Terraform’s core is implemented in Go (programming language) and separates a platform-agnostic engine from provider plugins, aligning with plugin architectures used by VS Code extensions and gRPC-based systems. Key components include the CLI, state management, graph planner, and providers. State is typically stored in backends such as AWS S3, Google Cloud Storage, Azure Blob Storage, Consul (software), or HashiCorp Consul, and integrated with locking solutions like DynamoDB and remote execution platforms such as Terraform Cloud and Terraform Enterprise. The provider model allows adapters to services from Oracle Cloud Infrastructure, Alibaba Cloud, DigitalOcean, Heroku, and Cloudflare. Terraform integrates with CI/CD systems like Jenkins, GitHub Actions, GitLab CI/CD, CircleCI, and Azure Pipelines.

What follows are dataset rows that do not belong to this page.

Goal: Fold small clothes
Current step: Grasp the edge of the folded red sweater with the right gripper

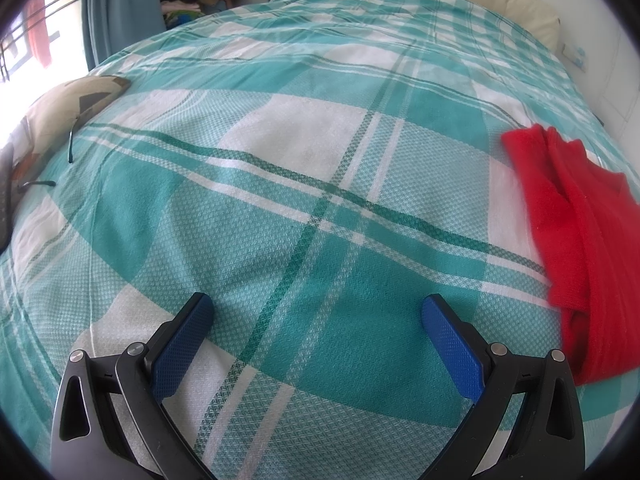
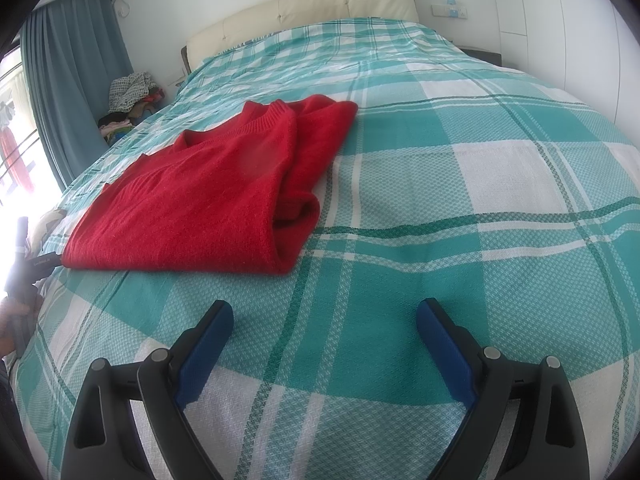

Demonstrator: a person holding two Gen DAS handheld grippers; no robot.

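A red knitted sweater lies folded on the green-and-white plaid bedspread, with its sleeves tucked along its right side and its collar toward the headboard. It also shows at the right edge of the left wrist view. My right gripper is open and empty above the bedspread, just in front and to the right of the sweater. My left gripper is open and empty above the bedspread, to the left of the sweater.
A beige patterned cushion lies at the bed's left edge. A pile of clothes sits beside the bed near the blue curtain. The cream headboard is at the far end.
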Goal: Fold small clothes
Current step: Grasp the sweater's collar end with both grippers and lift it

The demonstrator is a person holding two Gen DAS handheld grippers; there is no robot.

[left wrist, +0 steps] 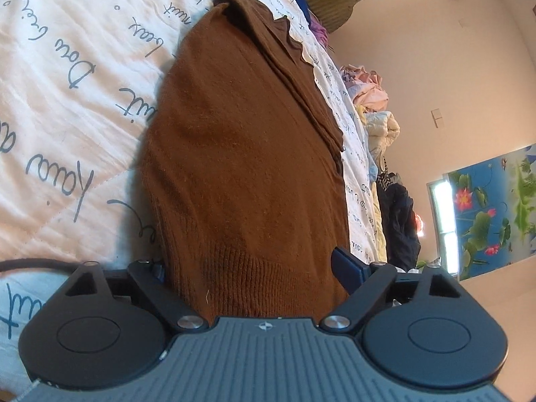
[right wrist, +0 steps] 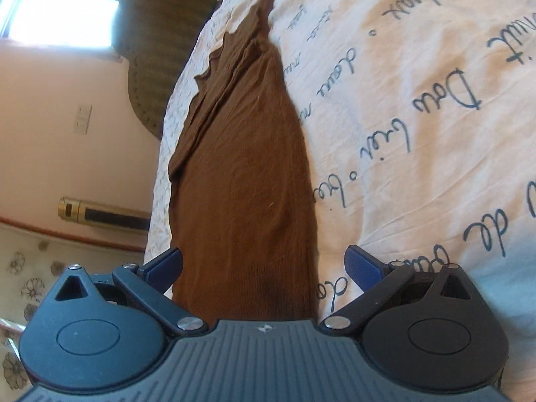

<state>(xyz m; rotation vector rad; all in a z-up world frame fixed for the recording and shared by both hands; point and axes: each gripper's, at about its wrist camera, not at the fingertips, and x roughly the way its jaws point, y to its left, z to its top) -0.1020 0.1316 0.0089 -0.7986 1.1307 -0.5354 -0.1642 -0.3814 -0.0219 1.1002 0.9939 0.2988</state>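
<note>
I see the quilt, white with dark script, filling most of both views; in the right wrist view it spreads from 12 to 4 o'clock. On it lies the sweater, brown knit, stretched out long and running from the bottom centre of the left view up toward 12 o'clock, with its folded layers and a wavy edge along the 1 o'clock side. In the right view the sweater runs the same way, narrowing toward 12 o'clock, with a scalloped edge at 11 o'clock.

At 3 o'clock in the left view I see a clothes pile at the far edge of the quilt, pale above and dark below. A flowered panel stands against the wall at 4 o'clock.

My left gripper has its fingers spread wide, with the sweater's ribbed hem between them. The left finger is mostly hidden behind the cloth, so I cannot tell whether it touches. My right gripper is also spread wide, straddling the sweater's near end; both blue pads show, and the one at 4 o'clock stands apart from the cloth.
</note>
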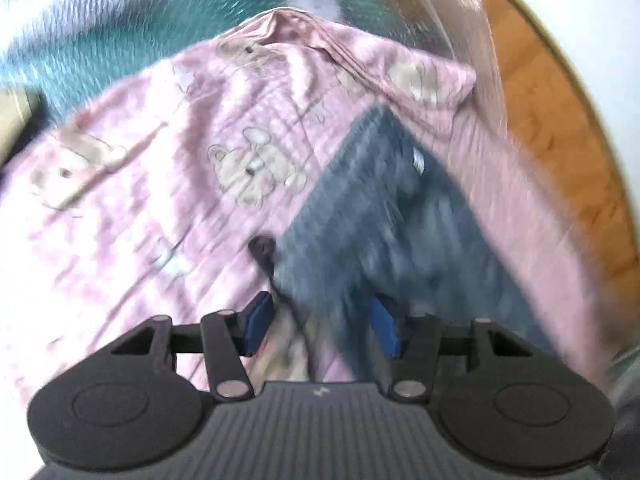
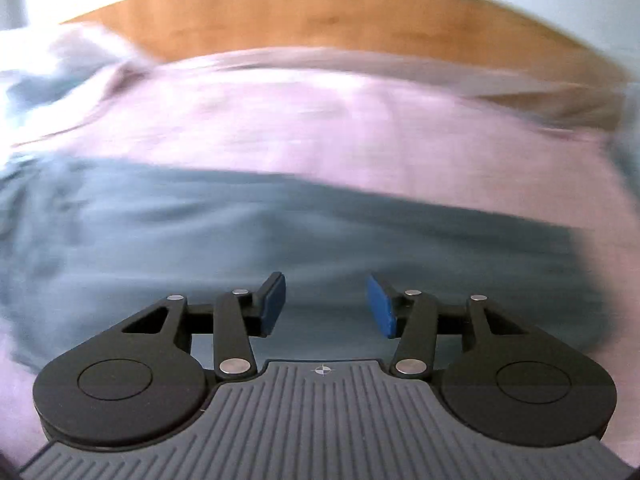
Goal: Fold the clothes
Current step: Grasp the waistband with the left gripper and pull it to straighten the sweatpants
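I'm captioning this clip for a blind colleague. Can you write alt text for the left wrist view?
The open left gripper hovers over a dark grey garment lying on a pink bedsheet printed with teddy bears. The frame is motion-blurred. A wooden headboard curves along the right edge, and teal fabric shows at top left.

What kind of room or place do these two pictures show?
Probably a bedroom. A pink sheet printed with teddy bears covers a wide soft surface, a curved wooden board like a headboard stands behind it, and a grey-blue garment lies spread on top.
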Motion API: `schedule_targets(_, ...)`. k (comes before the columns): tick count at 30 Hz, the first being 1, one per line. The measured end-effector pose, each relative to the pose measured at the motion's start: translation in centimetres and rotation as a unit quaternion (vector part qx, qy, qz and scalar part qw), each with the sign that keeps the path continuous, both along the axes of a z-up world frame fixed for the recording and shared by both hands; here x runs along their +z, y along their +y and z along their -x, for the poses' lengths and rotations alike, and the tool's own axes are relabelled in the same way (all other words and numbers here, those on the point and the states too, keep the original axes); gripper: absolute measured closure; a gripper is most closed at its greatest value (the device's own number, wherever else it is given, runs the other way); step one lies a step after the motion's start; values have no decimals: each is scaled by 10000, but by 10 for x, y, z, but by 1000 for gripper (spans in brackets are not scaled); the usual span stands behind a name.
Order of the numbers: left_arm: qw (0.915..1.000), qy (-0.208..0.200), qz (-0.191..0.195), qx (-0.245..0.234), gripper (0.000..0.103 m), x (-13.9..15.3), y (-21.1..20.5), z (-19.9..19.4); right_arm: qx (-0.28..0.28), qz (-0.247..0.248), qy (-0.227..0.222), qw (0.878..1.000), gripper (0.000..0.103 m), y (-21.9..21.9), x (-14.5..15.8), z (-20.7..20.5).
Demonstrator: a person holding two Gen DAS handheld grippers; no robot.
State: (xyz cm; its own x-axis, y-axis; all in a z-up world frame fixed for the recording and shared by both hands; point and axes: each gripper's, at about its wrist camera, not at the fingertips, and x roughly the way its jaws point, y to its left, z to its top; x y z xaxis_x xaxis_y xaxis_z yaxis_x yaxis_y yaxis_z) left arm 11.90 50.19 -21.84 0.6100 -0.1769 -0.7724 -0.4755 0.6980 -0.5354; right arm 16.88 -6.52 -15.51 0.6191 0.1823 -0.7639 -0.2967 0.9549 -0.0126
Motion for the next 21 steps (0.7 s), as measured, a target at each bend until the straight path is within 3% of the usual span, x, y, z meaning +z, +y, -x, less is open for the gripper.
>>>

Configuration language and syntax

Terraform configurations are authored in HashiCorp Configuration Language (HCL), a declarative syntax inspired by JSON and designed for human readability and machine parsing. HCL includes constructs for resources, modules, variables, outputs, data sources, and provisioners; these map to APIs offered by platforms such as AWS Lambda, Google Cloud Functions, Azure Functions, and Cloud Run. HCL files coexist with JSON and integrate with templating engines and policy frameworks like Open Policy Agent and Sentinel from HashiCorp. Language features enable interpolation, conditionals, loops, and type constraints used in tandem with linters and formatters for projects hosted on GitHub, Bitbucket, and GitLab.

Providers and ecosystem

Terraform’s extensible provider ecosystem encompasses vendors and services across the cloud-native and enterprise landscape. Official and community providers support Amazon Web Services, Google Cloud Platform, Microsoft Azure, Kubernetes, Docker, VMware vSphere, Oracle Cloud Infrastructure, Alibaba Cloud, DigitalOcean, Cloudflare, GitHub, Okta, PagerDuty, Datadog, New Relic, HashiCorp Vault, Cloud Foundry, and OpenStack. The Terraform Registry functions similarly to package registries such as npm, PyPI, and Maven Central, enabling reuse of modules for patterns like network topologies, security groups, identity and access management, load balancers, and autoscaling. Companies integrate Terraform with service meshes like Istio, observability stacks including Prometheus and Grafana, and secrets managers from AWS Secrets Manager and Azure Key Vault.

Use cases and workflows

Common workflows use Git-centric practices such as GitOps popularized by Weaveworks and Flux (software): authors author HCL in repositories hosted on GitHub, create pull requests, and run plan/apply steps in CI systems such as Jenkins or GitLab CI/CD. Use cases include multi-cloud deployments across AWS, Azure, and Google Cloud, infrastructure provisioning for Kubernetes clusters using providers like kops and kubeadm, self-service platforms for developer environments in enterprises like Netflix and Airbnb, and reproducible environments for research institutions collaborating with CERN or universities. Terraform is also used to manage DNS via Cloudflare, CDNs via Fastly, and identity via Okta and Active Directory integration.

Limitations and security considerations

Terraform’s model introduces considerations around state sensitivity, drift detection, and secrets management. Storing state in backends like AWS S3 or Google Cloud Storage requires encryption, access control via AWS IAM or Google IAM, and locking using tools such as DynamoDB or Consul (software) to prevent concurrency issues. The provider-based model can lag behind service APIs, raising concerns similar to those discussed at KubeCon and in advisories from vendors such as Amazon Web Services and Microsoft. Security controls often incorporate HashiCorp Vault, policy-as-code with Open Policy Agent or Sentinel and scanning tools used by Snyk and SonarQube. Compliance and audit workflows integrate with Splunk, ELK Stack, Datadog, and governance frameworks adopted by enterprises like Capital One and Goldman Sachs.